Content starts
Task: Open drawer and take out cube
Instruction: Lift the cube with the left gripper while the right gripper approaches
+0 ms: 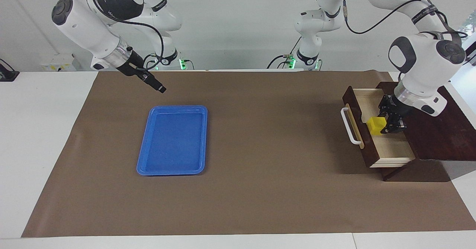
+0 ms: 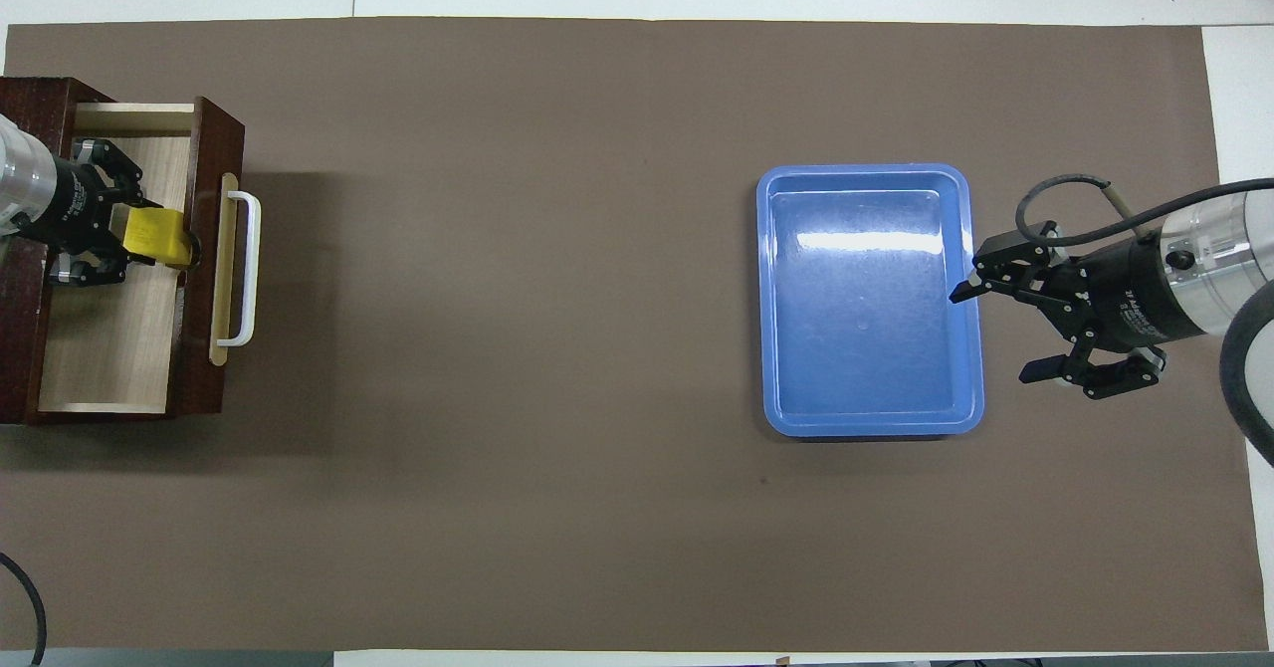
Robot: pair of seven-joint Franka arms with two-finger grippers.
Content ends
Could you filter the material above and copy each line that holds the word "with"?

Written response
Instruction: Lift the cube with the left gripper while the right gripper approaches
Robot: pair of seven-joint Franka arms with two-finger grippers.

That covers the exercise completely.